To me, there are two basic pieces of practice, no matter what part of the game you are talking about. The first is that which we all do, that is to go to the range and hit balls. We might be working on a particular swing mechanic, maybe timing and tempo, maybe just trying to work out a few kinks. Most of the time what I think golfers are doing on the range is just beating balls for fun, not working on anything in particular. I enjoy that as much as the next golfer, but I really don’t consider that “practice”.
In my practice regimen, I have two aspects. In my “range time”, I’m always trying to explore and work into my routine some new move, feeling or position that I think will get me to a better place throughout the swing. I always hit range balls with my alignment sticks on the ground, as that way I am always reinforcing proper set up and alignment. To do otherwise, in my opinion, is just a waste of time.
On the range, I take a tip from the legendary Harvey Penick, whom I had the privilege of watching give a lesson to Tom Kite on one occasion. He would not let Tom hit more than 6-8 shots with the same club before he would have him switch. He did not want Tom to get in some kind of groove with a 5-iron, he said, but his work was to help Tom get in a groove with all his clubs. That sure made a lot of sense to me, so I follow that practice most of the time.
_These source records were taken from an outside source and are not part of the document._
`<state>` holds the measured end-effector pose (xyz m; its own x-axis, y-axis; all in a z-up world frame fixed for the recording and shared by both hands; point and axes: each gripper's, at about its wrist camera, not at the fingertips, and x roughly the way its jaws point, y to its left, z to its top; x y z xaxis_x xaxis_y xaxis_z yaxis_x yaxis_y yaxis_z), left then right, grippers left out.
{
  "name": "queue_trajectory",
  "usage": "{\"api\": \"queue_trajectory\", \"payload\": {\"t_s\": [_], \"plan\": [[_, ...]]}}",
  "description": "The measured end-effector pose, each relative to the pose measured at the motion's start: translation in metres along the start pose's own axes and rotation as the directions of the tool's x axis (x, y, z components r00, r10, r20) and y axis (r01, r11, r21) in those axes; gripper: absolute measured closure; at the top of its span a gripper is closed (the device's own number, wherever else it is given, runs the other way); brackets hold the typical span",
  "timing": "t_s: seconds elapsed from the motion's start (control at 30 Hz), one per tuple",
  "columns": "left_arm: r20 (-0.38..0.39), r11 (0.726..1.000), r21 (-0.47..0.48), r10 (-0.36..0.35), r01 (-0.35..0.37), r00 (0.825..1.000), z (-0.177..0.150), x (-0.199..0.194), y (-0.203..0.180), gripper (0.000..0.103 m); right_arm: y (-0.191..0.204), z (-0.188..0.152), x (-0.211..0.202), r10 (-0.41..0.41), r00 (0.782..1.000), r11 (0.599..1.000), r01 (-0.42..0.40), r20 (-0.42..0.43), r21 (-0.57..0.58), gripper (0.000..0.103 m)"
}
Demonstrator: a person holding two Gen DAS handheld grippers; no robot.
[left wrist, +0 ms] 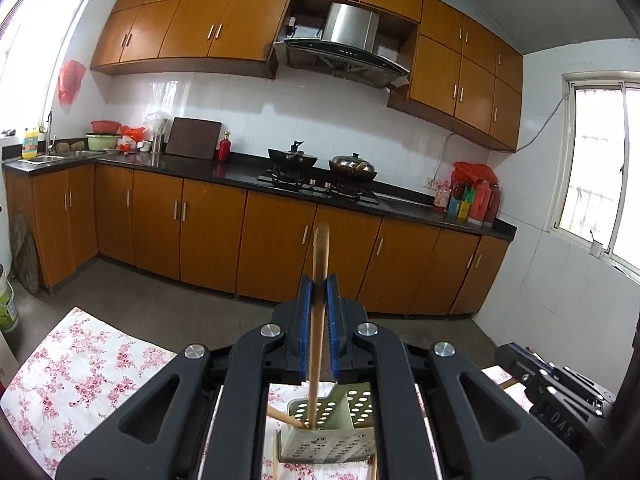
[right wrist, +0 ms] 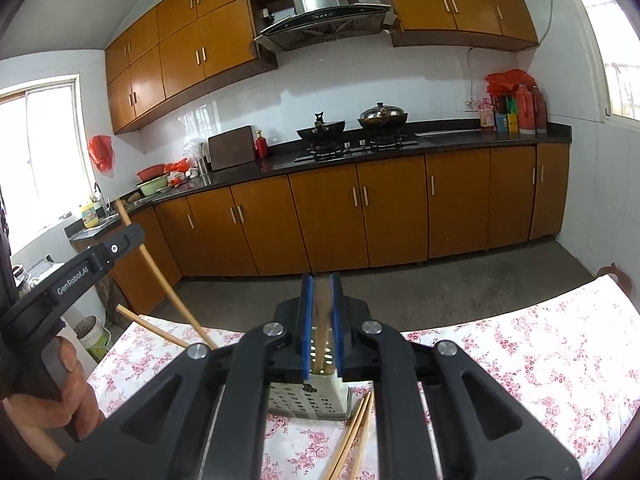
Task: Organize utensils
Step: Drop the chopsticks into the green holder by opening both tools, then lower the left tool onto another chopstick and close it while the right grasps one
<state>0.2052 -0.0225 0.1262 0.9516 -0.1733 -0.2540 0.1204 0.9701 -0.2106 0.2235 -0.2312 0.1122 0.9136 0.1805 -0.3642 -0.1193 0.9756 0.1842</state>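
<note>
Bright daylight from blown-out windows (left wrist: 600, 168); strong fisheye bending, dark vignetted corners.

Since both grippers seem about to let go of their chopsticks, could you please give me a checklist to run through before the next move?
1. Left gripper grips its chopstick between the blue fingers: ok.
2. That chopstick's lower end sits inside the perforated utensil holder: ok.
3. Right gripper is closed on its chopstick: ok.
4. Right chopstick's tip is over or in the holder: it reaches inside, depth cannot tell.
5. Holder is upright on the floral tablecloth: ok.
6. All chopsticks collected: not ok, loose chopsticks lie on the cloth beside the holder.
</note>
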Motion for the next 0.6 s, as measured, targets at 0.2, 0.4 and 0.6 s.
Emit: {"api": "queue_trajectory", "payload": {"t_s": [0.2,0.4,0.6], "plan": [[0.015,1.0,-0.009,0.007,-0.007,1.0,0.007,-0.016,0.003,0.095,-0.008,0.001,-0.025,-0.032,0.999,0.999,0.032,0.041,0.004,0.088],[0.019,1.0,-0.017,0.011,-0.011,1.0,0.007,-0.048,0.016,0.094,-0.025,-0.016,-0.062,-0.066,0.996,0.997,0.065,0.053,0.029,0.085],[-0.077,0.999,-0.003,0.047,-0.047,0.996,-0.032,-0.067,0.042,0.083,-0.051,-0.076,-0.069,-0.136,0.989,0.99,0.137,-0.065,0.017,0.083]]}}
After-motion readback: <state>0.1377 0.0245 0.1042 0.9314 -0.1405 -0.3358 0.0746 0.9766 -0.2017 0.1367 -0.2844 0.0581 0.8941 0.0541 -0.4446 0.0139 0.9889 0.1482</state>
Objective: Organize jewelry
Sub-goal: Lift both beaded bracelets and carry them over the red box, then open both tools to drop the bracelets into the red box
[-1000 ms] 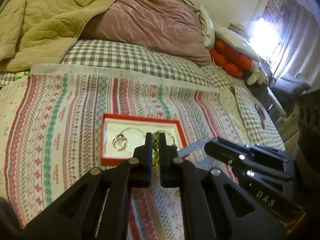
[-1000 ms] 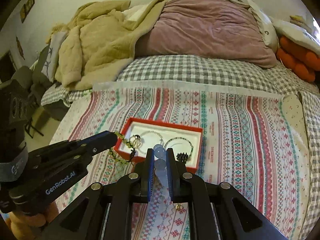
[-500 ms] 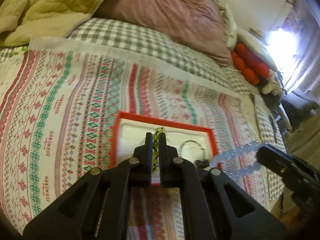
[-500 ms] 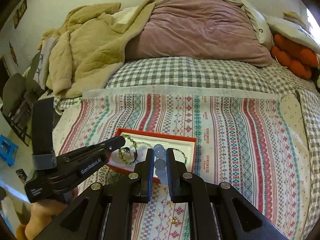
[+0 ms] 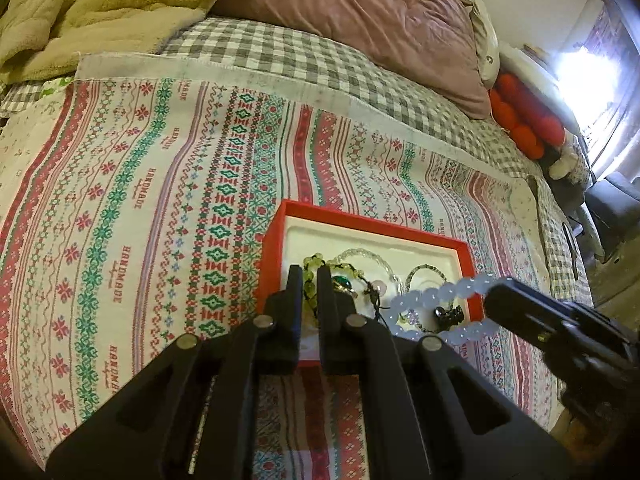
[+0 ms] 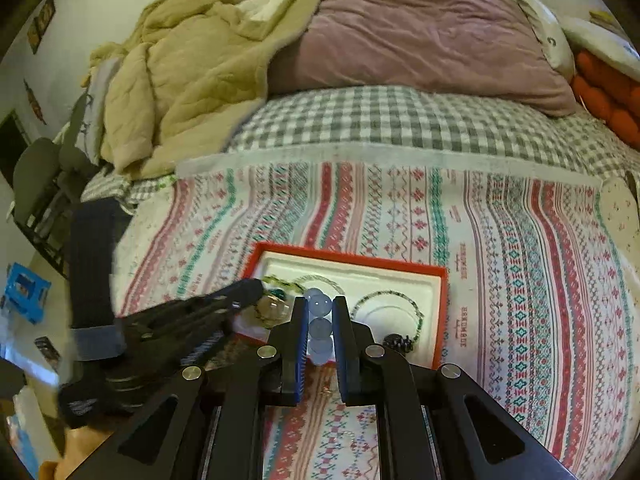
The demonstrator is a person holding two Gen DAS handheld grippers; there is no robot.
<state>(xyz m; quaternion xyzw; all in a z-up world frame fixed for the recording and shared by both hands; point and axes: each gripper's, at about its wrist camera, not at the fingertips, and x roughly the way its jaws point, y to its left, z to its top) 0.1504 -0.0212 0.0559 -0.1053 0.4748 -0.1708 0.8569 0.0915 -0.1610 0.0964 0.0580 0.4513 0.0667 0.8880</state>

The exception is when I practice my short wedge shots. I’ll take a bag of 35-40 balls and just my 58 or 55 and hit all kinds of shots. All distances, from 10-15 feet to 30-50 yards. All trajectories, from high flops to low runners, sharp spinners to normal routine pitches. That lets me work on the mechanics and the creativity of my short game.
After any wedge practice session, I then go out to the course and play just a few holes, spending 10-15 minutes around each green executing those various shots I was just practicing. I call it “real practice”, because I have put myself in a “game day” situation. It’s like the football scrimmage, I guess. They practice hard to get ready for the season, but you have to get in something more closely resembling game conditions to really fine-tune it.
If you want to improve your short game performance, I suggest you try my routine to see if it doesn’t help. Some range time to work on technique, then some “real practice” on the course, hitting “real” shots to “real” pin locations.
I think you’ll find that it is time well spent.